- **What you need to do**
Write out word for word each line from the one containing "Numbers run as" through the close of the listing, including both ends. Pictures do not belong in the copy.

= = = = = = =

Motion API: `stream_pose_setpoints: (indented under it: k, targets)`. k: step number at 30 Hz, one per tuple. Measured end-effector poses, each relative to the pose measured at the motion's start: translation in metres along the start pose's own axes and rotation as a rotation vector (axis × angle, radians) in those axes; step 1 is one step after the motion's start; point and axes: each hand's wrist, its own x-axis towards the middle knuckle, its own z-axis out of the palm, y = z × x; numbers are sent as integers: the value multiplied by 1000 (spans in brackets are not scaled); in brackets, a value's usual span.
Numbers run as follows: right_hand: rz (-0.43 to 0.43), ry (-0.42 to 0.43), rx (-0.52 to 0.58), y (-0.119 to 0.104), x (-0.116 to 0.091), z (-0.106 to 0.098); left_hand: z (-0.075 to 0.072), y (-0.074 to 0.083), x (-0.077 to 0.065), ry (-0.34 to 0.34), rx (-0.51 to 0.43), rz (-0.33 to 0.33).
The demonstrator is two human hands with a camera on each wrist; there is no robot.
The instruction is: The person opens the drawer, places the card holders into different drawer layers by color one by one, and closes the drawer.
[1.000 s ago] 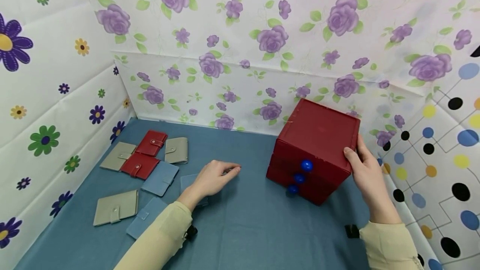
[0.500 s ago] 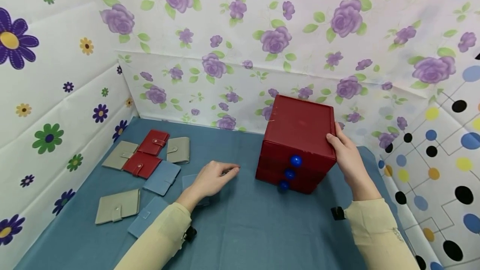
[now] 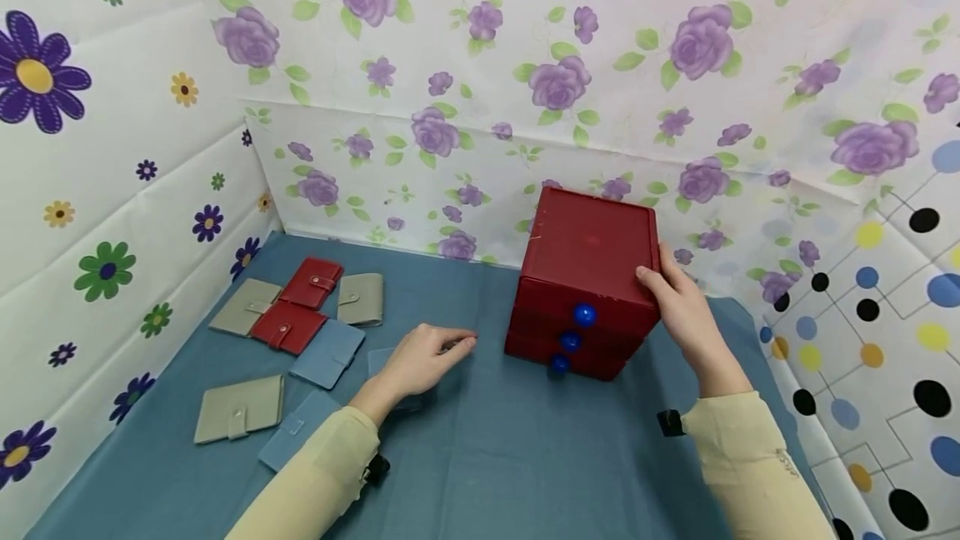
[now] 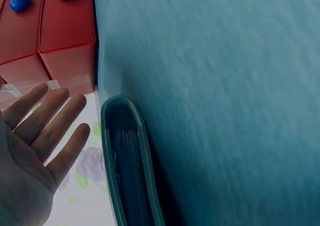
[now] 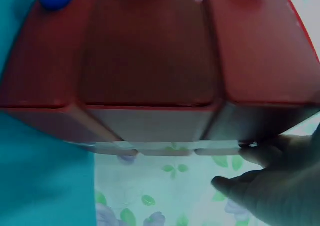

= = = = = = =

- **Written solution**
Numbers run as follows: right_hand: rz (-0.43 to 0.43), ry (-0.42 to 0.43), rx (-0.52 to 0.58), y (-0.119 to 0.104), x (-0.116 to 0.091), z (-0.106 to 0.098); left_hand: z (-0.075 to 0.072), y (-0.074 to 0.083), x (-0.077 to 0.065), ry (-0.34 to 0.34), rx (-0.51 to 0.43), rz (-0.33 to 0.33).
The demonstrator is two human hands with a camera on each wrist; there is no robot.
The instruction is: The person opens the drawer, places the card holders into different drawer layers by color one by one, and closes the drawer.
[1.000 s ago] 
[0.500 s ago] 
[now] 
[now] 
[now] 

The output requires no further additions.